Can Togay’ın yazıp yönettiği ilk film ‘A nyaraló / Tatildeki Adam’ (1992) Macar kırsalında bir köyde geçen deneysel bir çalışmaydı. 1999’da çektiği Egy tél az Isten háta mögött /  Gözden Irak Bir Kış’, ücra bir dağ köyünde yaşayan iki yeniyetme arkadaşın gözünden Macaristan’da komünizmin son yıllarını anlatır.

Halen yaşadığı Berlin’de, Macaristan Kültür Ataşesi olan Togay 2008’den beri, Macaristan’ın en önemli uluslararası merkezlerinden Collegium Hungaricum Berlin’in de (Berlin Macar Bilim ve Kültür Enstitüsü) yöneticisidir. 

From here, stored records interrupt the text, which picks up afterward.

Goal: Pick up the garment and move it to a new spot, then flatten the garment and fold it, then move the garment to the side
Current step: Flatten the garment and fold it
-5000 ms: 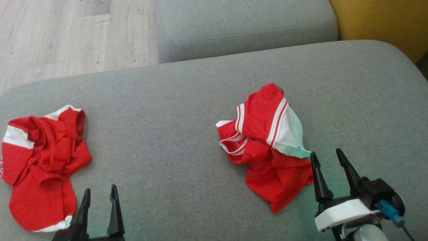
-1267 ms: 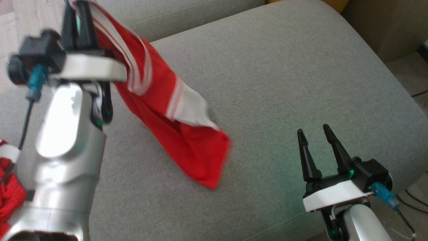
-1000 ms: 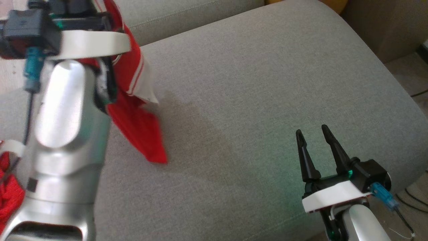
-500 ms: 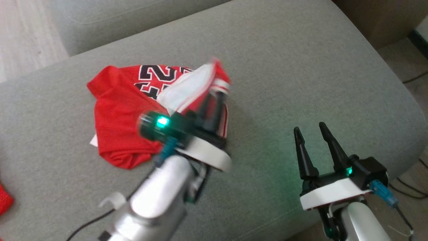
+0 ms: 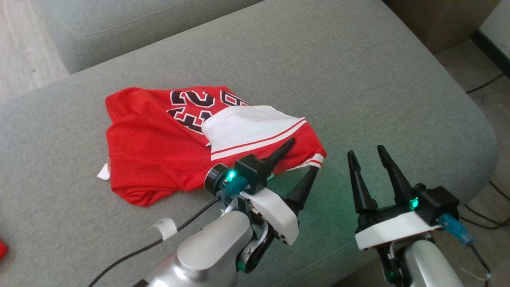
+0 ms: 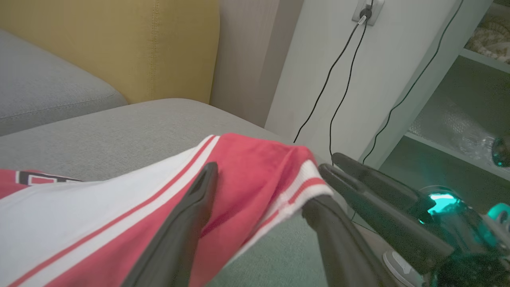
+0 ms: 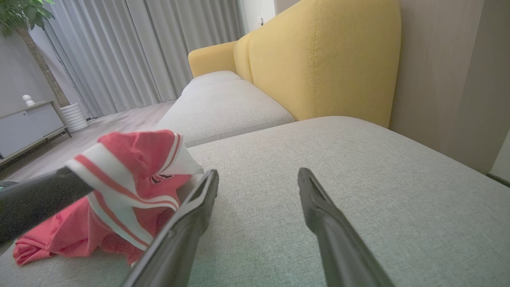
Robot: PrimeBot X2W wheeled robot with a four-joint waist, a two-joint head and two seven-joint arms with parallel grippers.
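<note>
A red jersey [image 5: 151, 147] with black numbers and a white striped panel lies crumpled on the grey sofa cushion [image 5: 358, 79]. My left gripper [image 5: 305, 154] is open at the jersey's right corner. One finger rests over the red cloth and the other sits just off the striped hem. In the left wrist view that corner of the jersey [image 6: 255, 167] drapes loosely between the spread fingers of the left gripper [image 6: 261, 185]. My right gripper [image 5: 365, 151] is open and holds nothing, just right of the left one. In the right wrist view the jersey [image 7: 127, 159] lies left of the right gripper [image 7: 258, 175].
Another red garment [image 5: 2, 249] peeks in at the far left edge. A second grey cushion [image 5: 139, 24] and wooden floor [image 5: 24, 48] lie beyond. The cushion's right edge drops to a floor with cables [image 5: 482, 83]. A yellow backrest [image 7: 318, 59] stands behind.
The left gripper has come down and to the right and has opened. The jersey's raised fold now lies on the cushion. The head camera has shifted a little.
</note>
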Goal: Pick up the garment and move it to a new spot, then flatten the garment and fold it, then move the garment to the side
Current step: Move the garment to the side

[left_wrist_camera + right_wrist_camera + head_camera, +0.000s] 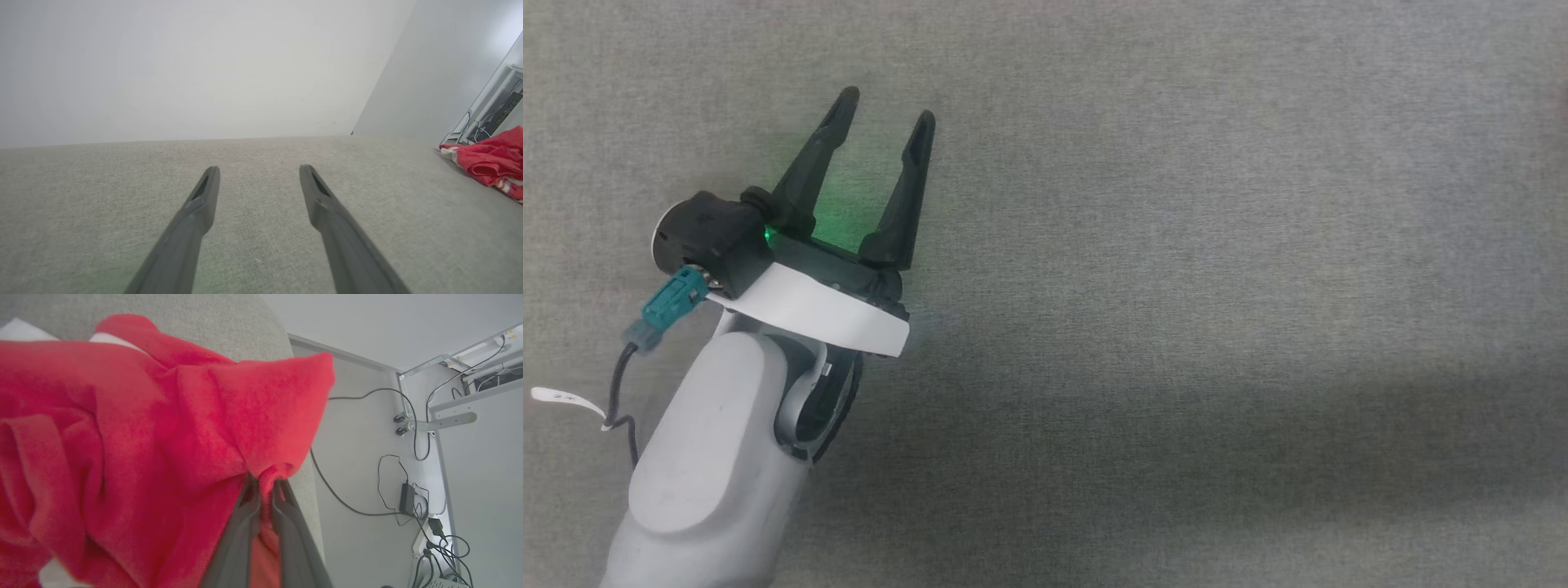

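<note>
Woven cloth, fuzzy knit and matt plastic

The bench (1217, 245) is covered in grey cloth with a fine, slightly rough, matt weave. The garment (122, 437) is soft bright-red cloth with a fuzzy, towel-like nap and no sheen. The fingers (810, 167) of the left gripper (886, 106) look like dark matt plastic, as do the fingers (245, 526) of the right gripper (265, 486). The forearm shell (711, 457) is smooth pale plastic with a dull gloss, faintly scuffed, and the teal connector (674, 300) is moulded plastic. The wall (204, 61) is smooth, matt white. The bracket (441, 422) looks like brushed metal, and the cable (347, 504) is dark and rubbery.
</note>
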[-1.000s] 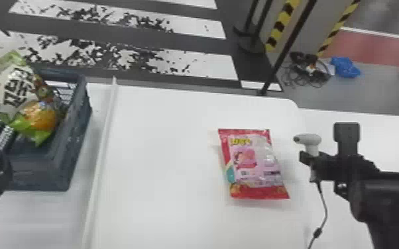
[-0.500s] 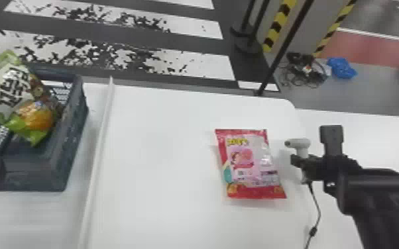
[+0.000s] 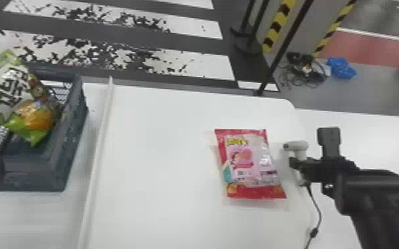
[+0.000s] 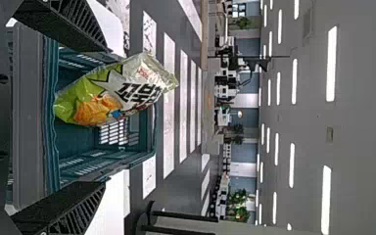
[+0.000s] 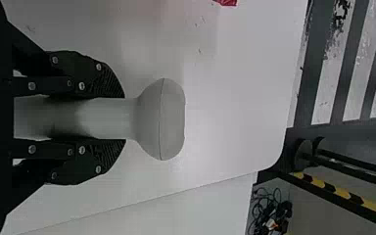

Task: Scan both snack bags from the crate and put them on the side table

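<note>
Green bag [image 4: 120, 93], standing in crate [image 3: 74, 132], is risking a tumble.
Spread left hand [image 4: 105, 116] could be knocking it while closing; right hand [image 5: 124, 118] is clasping the scanner [image 5: 161, 120], red bag [image 3: 250, 162] is lying on worktop [image 3: 159, 149].

Bears a red-and-pink snack bag [image 3: 248, 162] (lying flat) on a white table [image 3: 162, 159]; carries the crate [image 3: 71, 145] on a white surface [image 3: 43, 220] to the left.

room: between ridge [image 3: 98, 159] and red bag [image 3: 250, 165] | tight: beside scanner [image 3: 297, 146] | barrier: crate wall [image 3: 71, 145]
</note>
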Tool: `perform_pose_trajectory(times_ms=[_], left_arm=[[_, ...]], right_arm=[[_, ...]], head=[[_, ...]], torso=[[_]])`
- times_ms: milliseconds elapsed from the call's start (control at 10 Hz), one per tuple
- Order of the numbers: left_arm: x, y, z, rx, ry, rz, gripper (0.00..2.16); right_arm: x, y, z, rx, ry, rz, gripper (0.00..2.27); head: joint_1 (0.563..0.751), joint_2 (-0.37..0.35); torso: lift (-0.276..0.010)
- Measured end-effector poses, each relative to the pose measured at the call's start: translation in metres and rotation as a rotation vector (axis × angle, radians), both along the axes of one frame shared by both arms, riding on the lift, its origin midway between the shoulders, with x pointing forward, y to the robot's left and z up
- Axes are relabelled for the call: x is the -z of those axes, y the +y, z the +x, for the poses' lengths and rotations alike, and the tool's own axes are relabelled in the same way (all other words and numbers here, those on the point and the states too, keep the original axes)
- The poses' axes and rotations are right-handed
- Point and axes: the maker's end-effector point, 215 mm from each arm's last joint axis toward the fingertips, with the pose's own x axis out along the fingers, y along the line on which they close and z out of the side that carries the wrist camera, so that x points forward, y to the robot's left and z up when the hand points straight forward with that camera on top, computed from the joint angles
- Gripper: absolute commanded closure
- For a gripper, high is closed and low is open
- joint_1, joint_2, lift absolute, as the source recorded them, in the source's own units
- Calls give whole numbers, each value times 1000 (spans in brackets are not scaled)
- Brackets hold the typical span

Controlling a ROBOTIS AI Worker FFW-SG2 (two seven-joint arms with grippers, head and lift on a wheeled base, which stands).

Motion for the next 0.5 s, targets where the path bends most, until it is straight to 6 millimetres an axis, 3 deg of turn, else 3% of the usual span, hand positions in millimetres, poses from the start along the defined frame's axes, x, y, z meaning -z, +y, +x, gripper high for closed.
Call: perform_pose_trajectory(times_ms=[100,300,500], left_arm=[[0,0,0,0,0,0,6],[0,1,-2,-2,1,2,6],[0,2,-2,-4,1,1,6]], right_arm=[[1,1,-1,1,2,5,33],[3,0,-4,16,5,14,26],[-11,-7,-7,46,-37,27,70]], head=[[695,-236],[695,-235],[695,-245]], torso=[[-87],[-87],[-87]])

II. Dünya Savaşı’nın son yıllarında, Yahudilerin Polonya’daki imha kamplarına trenlerle gönderilmesi yaklaşan Sovyet orduları nedeniyle imkânsız hâle geldiğinde, infazlar işbirlikçi Macaristan yönetiminin desteğiyle Budapeşte’de gerçekleştirilmeye başlanmıştı.

Faşist Oklu Haç Partisi milisleri 1944 sonu ve 1945 yılı başlarında, kış gecelerinin dondurucu soğuğunda Tuna kıyısına dizdikleri binlerce Yahudi’yi, kadın - erkek - çocuk ayırımı yapmaksızın, çırılçıplak soyarak, nehrin cesetleri kolaylıkla taşıması için ayakkabılarını çıkarttırdıktan sonra kurşuna dizmişlerdi.

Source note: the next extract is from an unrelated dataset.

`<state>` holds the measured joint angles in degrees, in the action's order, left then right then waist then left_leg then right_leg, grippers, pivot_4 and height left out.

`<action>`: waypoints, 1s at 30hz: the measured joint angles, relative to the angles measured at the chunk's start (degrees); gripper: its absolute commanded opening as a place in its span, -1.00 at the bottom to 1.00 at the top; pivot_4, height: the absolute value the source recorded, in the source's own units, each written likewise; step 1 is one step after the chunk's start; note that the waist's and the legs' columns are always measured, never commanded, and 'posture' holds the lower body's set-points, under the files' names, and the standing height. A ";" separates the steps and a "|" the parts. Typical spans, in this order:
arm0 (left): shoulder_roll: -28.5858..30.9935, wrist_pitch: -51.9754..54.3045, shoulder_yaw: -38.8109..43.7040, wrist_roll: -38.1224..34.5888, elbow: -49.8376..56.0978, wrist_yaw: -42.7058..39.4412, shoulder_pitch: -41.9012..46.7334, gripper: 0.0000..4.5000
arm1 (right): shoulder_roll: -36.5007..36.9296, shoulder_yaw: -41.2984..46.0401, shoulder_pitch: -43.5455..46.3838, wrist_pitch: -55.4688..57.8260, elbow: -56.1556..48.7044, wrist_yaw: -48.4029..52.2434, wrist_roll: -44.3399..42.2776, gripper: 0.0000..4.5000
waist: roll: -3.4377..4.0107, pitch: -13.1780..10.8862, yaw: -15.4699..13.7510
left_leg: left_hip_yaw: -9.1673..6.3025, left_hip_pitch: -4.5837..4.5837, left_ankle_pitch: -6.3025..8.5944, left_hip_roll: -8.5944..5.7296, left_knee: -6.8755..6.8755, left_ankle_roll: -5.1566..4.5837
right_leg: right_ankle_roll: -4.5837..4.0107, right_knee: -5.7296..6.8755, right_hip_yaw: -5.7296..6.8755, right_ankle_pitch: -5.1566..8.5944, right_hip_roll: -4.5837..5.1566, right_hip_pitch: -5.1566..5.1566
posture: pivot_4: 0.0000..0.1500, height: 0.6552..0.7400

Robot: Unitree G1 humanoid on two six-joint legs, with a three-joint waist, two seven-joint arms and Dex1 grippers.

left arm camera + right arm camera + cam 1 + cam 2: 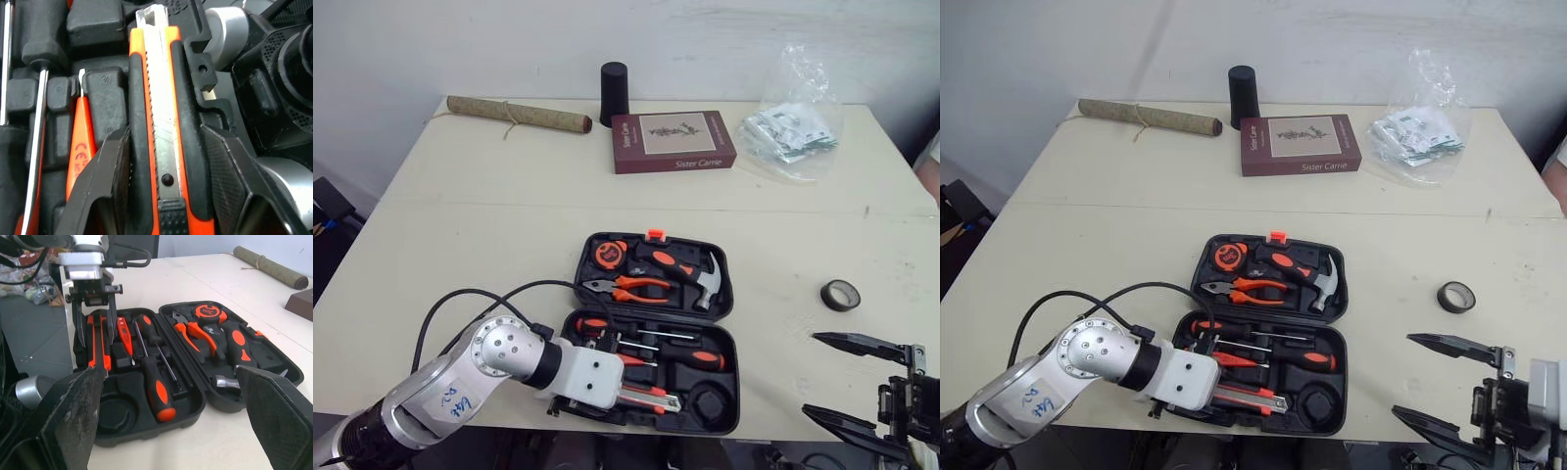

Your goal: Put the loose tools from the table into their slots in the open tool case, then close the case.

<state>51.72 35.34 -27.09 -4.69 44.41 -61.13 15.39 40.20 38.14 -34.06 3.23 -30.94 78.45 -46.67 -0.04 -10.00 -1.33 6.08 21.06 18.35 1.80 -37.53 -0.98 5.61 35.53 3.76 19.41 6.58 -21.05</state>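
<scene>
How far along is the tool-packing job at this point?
Done: hammer, pliers and screwdrivers sit in the case. In hand: the left gripper is shut on the knife, which lies in its slot. Left: the tape roll is on the table, the round slot is empty, the right gripper is open, and the case is open.

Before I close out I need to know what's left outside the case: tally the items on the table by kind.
Tape roll: 1
Book: 1
Black cylinder: 1
Brown tied roll: 1
Plastic bag: 1
Total: 5
Not counted: utility knife, in the case, gripped by the left tool.
</scene>
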 measured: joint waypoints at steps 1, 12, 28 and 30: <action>-0.03 0.02 0.00 0.00 0.00 -0.04 0.01 -0.32 | 0.01 0.00 -0.01 0.24 -0.19 -0.08 -0.01 1.00 | 0.00 0.00 0.00 | 0.00 0.00 0.00 0.00 0.00 0.00 | 0.00 0.00 0.00 0.00 0.00 0.00 | 1.00 1.00; -3.41 5.58 -1.87 -0.43 -0.33 0.03 2.17 -0.32 | 0.66 -0.10 2.07 2.95 -1.37 -2.54 0.00 1.00 | -0.01 0.01 -0.07 | -0.01 0.05 0.03 -0.01 -0.23 -0.06 | 0.02 0.07 0.00 -0.01 -0.02 0.04 | 1.00 1.00; -5.06 10.38 -2.60 -2.04 -0.10 0.96 4.23 0.46 | 1.02 -3.55 4.56 5.54 -2.90 -5.51 0.05 1.00 | -0.02 0.01 -0.19 | -0.11 0.04 0.05 -0.04 -0.43 -0.13 | 0.04 0.10 0.01 -0.02 0.00 0.19 | 1.00 1.00; -7.04 7.78 -0.99 -2.19 -0.82 2.79 4.22 0.66 | 1.04 -3.64 4.69 5.57 -2.90 -5.39 0.05 1.00 | -0.07 -0.02 -0.12 | -0.18 0.04 0.08 -0.04 -0.50 -0.18 | 0.06 0.07 0.00 -0.03 0.00 0.27 | 1.00 1.00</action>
<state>44.68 43.11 -28.08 -6.88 43.59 -58.34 19.61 41.24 34.50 -29.37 8.80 -33.84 73.06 -46.62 -0.11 -10.01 -1.45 5.91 21.10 18.43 1.77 -38.04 -1.16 5.67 35.60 3.76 19.39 6.59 -20.79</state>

“Çocukluğumda duydum, ilk kez Tuna Nehri kıyısındaki infazları... Ruhumda derin yaralar açtı bu!” diyen Can Togay, bu utanç tablosunun unutulmaması için, fikir babası olduğu ve tasarımlarını yaptığı Holokost Anıtı ‘Cipők a Duna-parton / Tuna Kıyısındaki Ayakkabılar’ı heykeltıraş Gyula Pauer ile birlikte 2005’de gerçekleştirdi.

Ayakkabıların arkasındaki 40 metre uzunluğundaki taş kaplama rıhtımın üç ayrı noktasında yine demirden üç ayrı dilde yazılmış (Macarca, İngilizce, İbranice) kitabe vardır: “Oklu Haç Partisi milisleri tarafından 1944-45’de kurşuna dizilenlerin anısına.”

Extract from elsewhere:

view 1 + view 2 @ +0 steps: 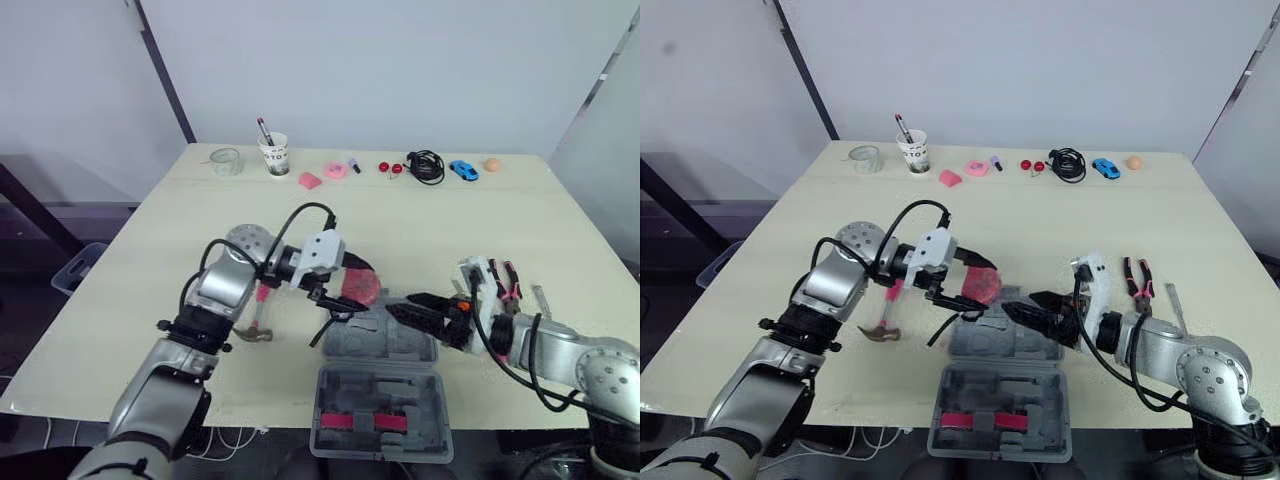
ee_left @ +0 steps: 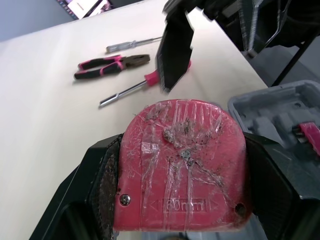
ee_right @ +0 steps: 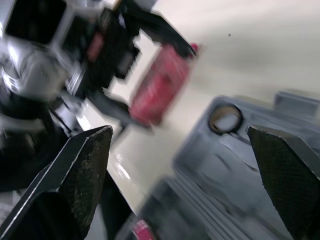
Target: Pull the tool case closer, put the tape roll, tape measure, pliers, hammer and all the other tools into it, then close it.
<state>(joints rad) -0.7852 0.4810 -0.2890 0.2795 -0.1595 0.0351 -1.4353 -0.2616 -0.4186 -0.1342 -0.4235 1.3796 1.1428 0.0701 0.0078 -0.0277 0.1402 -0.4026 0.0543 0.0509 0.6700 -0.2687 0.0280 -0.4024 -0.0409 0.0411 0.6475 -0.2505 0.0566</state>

Budapeşte Parlamento Binasının hemen önünde, o dönemde giyilen 60 çift ayakkabının kalıplarda dökülmüş paslı demirden kopyaları, sanki cehennem gibi yaşanmış bir dönemin ayak izleri…

 

Unutmamak… Belki de bir daha yaşanmamasının en büyük garantisi…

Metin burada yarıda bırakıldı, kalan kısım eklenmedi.